Mortality among children under 5 in Europe

Smoking has contributed to 125,000 premature deaths in the UK, high blood pressure to 87,000, poor diet to 78,500, hyperglycemia to 75,500 and obesity to 56,200.

The emergence of Covid-19 among so many people with chronic diseases and underlying disease risks has created “a perfect storm,” said the study authors, based at the Institute for Health Metrics and Evaluation (IHME) in Seattle, in the NOS.

Horton said the study was “the most comprehensive analysis of the world’s readiness for Covid-19, immediately before the virus. It reveals that the world was extremely vulnerable to a virus that affects older citizens, those living with chronic non-communicable diseases and those living in societies with widespread inequalities.

High systolic blood pressure associated with deaths worldwide

“If we truly want to protect our communities from the ravages of this coronavirus, governments must design national strategies, not only to reduce the prevalence of the virus, but also to more assertively address the burden of chronic diseases and risk factors. chronic diseases. disease, ”he said.

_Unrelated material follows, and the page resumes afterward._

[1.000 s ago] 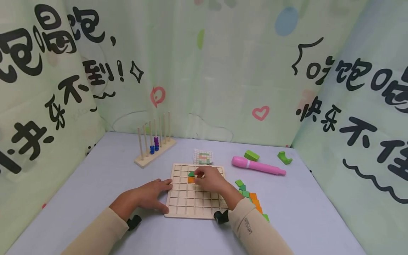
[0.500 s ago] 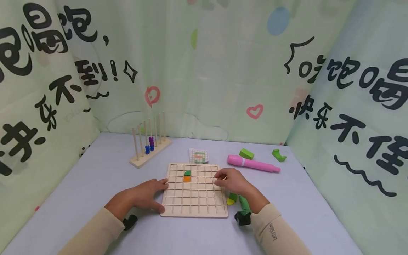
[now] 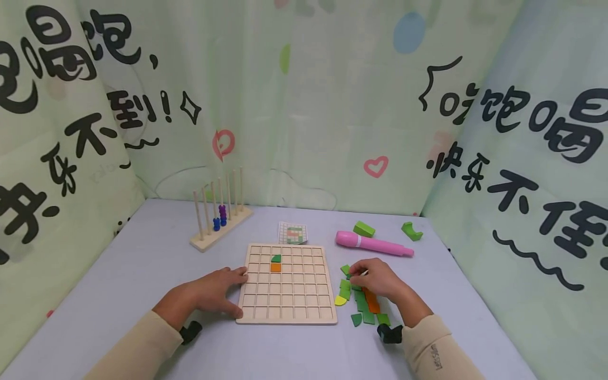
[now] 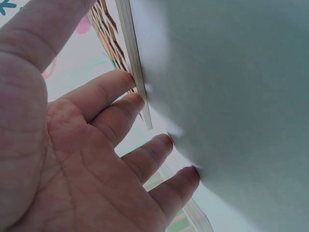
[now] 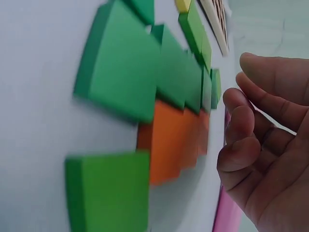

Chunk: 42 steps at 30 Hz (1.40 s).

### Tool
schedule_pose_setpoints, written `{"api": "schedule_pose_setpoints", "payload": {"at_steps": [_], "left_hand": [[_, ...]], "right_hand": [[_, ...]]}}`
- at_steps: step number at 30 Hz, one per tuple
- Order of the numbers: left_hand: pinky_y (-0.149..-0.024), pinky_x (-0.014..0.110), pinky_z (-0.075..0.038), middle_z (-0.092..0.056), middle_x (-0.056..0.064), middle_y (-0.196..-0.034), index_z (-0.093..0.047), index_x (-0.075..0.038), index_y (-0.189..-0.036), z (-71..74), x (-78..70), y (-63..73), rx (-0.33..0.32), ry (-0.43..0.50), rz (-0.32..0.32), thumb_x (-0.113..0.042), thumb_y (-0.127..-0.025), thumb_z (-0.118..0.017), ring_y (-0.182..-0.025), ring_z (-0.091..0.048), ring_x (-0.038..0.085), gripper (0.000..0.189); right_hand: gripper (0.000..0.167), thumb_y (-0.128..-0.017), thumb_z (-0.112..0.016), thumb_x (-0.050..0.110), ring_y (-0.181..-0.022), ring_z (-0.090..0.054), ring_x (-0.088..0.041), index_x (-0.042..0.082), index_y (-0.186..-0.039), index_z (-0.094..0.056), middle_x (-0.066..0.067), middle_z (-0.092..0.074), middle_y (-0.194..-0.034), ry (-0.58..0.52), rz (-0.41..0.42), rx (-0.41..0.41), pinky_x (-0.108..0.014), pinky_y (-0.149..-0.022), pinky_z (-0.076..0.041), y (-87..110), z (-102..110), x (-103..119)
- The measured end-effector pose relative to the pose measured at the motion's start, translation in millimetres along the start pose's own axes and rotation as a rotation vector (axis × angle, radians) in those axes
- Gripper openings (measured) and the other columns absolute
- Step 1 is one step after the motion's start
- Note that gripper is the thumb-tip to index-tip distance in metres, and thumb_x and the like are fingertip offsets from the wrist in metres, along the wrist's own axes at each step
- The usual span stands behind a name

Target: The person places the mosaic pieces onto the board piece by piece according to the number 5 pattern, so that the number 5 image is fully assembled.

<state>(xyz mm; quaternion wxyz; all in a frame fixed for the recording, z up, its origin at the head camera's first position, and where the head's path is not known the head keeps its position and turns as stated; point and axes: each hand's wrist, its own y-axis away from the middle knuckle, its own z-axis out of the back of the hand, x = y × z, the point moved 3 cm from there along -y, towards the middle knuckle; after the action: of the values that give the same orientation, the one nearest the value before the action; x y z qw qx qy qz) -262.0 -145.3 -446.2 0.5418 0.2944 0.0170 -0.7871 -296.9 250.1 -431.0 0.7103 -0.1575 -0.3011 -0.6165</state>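
A wooden grid board lies on the table, bearing a dark green round-cornered tile just above an orange square tile. My left hand rests along the board's left edge; in the left wrist view two straight fingertips touch its side and the other fingers reach the table. To the right of the board, my right hand hovers at the far end of a group of loose tiles: green, orange and yellow. Its fingers are loosely bent, with no tile visible between them and the thumb.
Behind the board lies a printed pattern card. A wooden peg stand with blue and purple beads is at back left. A pink stick-shaped object, a green block and a curved green block lie at back right.
My right hand has moved right from the two tiles on the board, past its right edge, to the loose tiles. The left hand stays at the board's edge.
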Motion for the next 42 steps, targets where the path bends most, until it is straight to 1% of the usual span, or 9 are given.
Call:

Professor Christopher Murray, director of the IHME, said health systems had been slow to adapt to the implications of the rise in chronic non-communicable diseases in the long term. “We are seeing a shift around the world towards a greater burden of disease from disabling conditions, rather than death. It turns out that in the era of Covid many of those conditions are also things that increase the risk of death from Covid, so the shift towards disability is also a shift towards vulnerability, ”he said.

Looking ahead, he said: “We expect Covid to continue to have its direct effects in 2021 and to be quite considerable.” Child vaccination rates have dropped because families cannot go to clinics, women cannot deliver in safe facilities, and people who need treatment for diseases other than Covid are not receiving it. The economic effects would be a driver of poor health for the next three to four years, he said.